I’m writing this on my iPad, using the Belkin keyboard that turns it into a netbook of sorts, driving back to Delaware after a fun afternoon with my stepdaughter. Correction: my husband is driving. I’m just in the passenger seat.
But it’s so crazy to me, the woman who didn’t even own her first cell phone until 2001, that I could be doing something like this.
The iPad/keyboard combo alone trips me out sometimes. I take it to meetings instead of lugging my heavy, work-issued laptop around the building. I take it to conferences for live tweeting. I’ve used it as a mobile hotspot. I’ve used it to watch movies on plane rides. I’ve shot and edited video on it. And yes, I’ve also been known to play a little Candy Crush on it as well.
I got my first smartphone in 2009, balking at first at the high price tag – not only of the phone itself but the monthly service. Up until then, I’d been paying $39 a month. (Goodness, I miss those days!) Keep in mind that I stayed on (free) dial up until 2005, because I couldn’t fathom paying for high-speed Internet.
But now, in 2014, I am all teched out. I’ve got my iPhone and unlimited texting plan. I’ve got the aforementioned iPad of Wonder. I have a 3D television (how did THAT happen?). I have a combo package that gives me fast Wi-Fi, a broadband phone, and a DVR.

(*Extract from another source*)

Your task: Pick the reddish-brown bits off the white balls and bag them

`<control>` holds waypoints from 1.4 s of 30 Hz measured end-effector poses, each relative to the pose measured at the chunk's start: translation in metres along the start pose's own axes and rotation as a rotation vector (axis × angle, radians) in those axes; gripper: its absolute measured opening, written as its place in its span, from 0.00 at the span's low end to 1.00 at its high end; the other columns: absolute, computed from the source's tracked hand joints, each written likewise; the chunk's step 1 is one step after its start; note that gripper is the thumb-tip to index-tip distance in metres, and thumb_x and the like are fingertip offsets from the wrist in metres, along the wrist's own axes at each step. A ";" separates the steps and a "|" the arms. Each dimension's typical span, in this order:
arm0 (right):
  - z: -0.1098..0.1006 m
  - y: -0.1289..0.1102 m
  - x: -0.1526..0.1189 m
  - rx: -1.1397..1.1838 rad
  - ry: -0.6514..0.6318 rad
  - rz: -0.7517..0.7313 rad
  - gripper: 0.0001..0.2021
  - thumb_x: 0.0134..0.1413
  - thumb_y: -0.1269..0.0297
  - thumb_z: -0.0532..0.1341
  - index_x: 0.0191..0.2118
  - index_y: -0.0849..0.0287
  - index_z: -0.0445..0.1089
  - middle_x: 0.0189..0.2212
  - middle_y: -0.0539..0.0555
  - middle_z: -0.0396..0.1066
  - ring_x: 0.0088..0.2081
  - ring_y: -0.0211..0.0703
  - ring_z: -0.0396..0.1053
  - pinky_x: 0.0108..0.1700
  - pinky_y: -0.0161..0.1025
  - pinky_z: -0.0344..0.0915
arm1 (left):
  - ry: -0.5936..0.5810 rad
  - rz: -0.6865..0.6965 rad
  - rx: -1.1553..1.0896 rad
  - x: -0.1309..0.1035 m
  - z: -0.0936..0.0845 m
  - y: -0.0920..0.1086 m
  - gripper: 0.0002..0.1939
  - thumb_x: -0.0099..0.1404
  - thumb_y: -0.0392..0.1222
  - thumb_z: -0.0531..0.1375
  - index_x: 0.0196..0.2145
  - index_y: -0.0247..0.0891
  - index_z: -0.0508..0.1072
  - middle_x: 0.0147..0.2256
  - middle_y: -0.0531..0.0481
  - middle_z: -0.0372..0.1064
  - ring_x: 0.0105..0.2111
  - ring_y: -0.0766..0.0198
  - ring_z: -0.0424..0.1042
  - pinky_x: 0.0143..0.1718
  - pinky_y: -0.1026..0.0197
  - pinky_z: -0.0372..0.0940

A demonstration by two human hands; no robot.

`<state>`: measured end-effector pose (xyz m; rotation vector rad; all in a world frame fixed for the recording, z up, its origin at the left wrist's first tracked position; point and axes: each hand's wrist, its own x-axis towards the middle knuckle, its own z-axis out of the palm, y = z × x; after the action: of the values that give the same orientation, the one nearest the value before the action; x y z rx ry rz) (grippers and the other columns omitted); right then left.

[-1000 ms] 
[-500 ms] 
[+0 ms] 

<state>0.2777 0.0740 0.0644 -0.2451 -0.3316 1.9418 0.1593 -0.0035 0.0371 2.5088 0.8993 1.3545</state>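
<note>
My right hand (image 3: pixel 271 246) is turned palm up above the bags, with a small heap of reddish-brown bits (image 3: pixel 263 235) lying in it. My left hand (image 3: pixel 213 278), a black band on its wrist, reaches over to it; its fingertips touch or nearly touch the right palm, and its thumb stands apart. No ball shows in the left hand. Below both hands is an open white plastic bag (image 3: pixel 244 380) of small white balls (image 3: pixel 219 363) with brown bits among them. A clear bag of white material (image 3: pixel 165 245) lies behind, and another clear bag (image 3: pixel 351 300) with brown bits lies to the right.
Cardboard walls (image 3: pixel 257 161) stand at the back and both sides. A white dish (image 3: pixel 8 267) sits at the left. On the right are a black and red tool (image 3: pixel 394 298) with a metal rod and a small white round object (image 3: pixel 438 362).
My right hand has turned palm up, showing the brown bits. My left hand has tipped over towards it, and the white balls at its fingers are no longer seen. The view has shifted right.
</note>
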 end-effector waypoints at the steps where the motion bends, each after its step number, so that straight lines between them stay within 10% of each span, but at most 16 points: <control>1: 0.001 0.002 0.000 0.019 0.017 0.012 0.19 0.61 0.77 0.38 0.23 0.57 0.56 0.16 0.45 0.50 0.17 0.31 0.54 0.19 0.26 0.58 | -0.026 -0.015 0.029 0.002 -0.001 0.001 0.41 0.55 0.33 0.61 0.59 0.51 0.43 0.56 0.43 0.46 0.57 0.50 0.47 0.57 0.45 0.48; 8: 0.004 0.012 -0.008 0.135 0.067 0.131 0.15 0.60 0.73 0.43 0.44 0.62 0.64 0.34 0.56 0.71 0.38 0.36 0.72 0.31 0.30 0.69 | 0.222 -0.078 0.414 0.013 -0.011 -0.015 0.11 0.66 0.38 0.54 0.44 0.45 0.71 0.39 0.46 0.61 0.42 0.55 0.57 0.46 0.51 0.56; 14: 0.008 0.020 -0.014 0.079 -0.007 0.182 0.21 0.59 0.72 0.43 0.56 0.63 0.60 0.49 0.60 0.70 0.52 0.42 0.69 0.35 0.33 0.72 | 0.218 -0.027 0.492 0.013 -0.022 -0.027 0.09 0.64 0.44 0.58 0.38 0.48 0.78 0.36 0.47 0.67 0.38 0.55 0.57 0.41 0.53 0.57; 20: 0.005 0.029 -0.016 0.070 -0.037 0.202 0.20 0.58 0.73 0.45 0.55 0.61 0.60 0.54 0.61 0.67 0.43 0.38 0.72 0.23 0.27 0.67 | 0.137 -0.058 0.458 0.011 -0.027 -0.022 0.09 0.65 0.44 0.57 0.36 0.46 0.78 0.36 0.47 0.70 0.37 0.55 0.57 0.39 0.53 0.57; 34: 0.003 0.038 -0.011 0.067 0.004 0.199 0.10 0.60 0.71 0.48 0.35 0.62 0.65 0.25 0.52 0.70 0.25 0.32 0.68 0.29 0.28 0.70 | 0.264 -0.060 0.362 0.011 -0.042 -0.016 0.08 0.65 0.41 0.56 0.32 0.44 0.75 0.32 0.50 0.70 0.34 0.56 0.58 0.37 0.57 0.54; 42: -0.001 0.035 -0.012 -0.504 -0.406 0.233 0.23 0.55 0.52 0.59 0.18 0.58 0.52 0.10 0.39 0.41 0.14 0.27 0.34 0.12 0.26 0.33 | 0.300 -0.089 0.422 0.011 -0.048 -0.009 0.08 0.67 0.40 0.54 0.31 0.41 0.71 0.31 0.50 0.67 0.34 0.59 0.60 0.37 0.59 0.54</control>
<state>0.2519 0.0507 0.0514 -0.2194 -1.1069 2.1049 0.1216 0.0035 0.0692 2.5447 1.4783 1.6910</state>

Can we just talk about the DVR for a second? As soon as Comcast started offering them, I got one. I mean, fast-forwarding through commercials? No more recording shows on VHS? And with this X1 platform, buggy as it is, I can now recored four shows at once. Who needs this? you ask. I do. Sunday night TV is intense. FOUR SHOWS AT ONCE.
Welcome to the future.
Someday, when we all have Feed-style brain implants connecting us to everyone and everything, I’ll look back on the tech of 2014 and think of how positively quaint this all is.
But for now, as we cruise down I-95, in the car that lets me talk on the phone through its dashboard, I will continue to be amazed.
Vanessa D. says
It seems unfathomable to me at times that I walk around with a phone in my pocket that is more powerful than my first computer bought in 1993.
Lara says
I know, right? I remember when I was a little kid and amazed that my mom was born before color television. The next generation is going to be like, “Ew, you used to have to buy things by going to a website and not just THINKING about them?” Or something.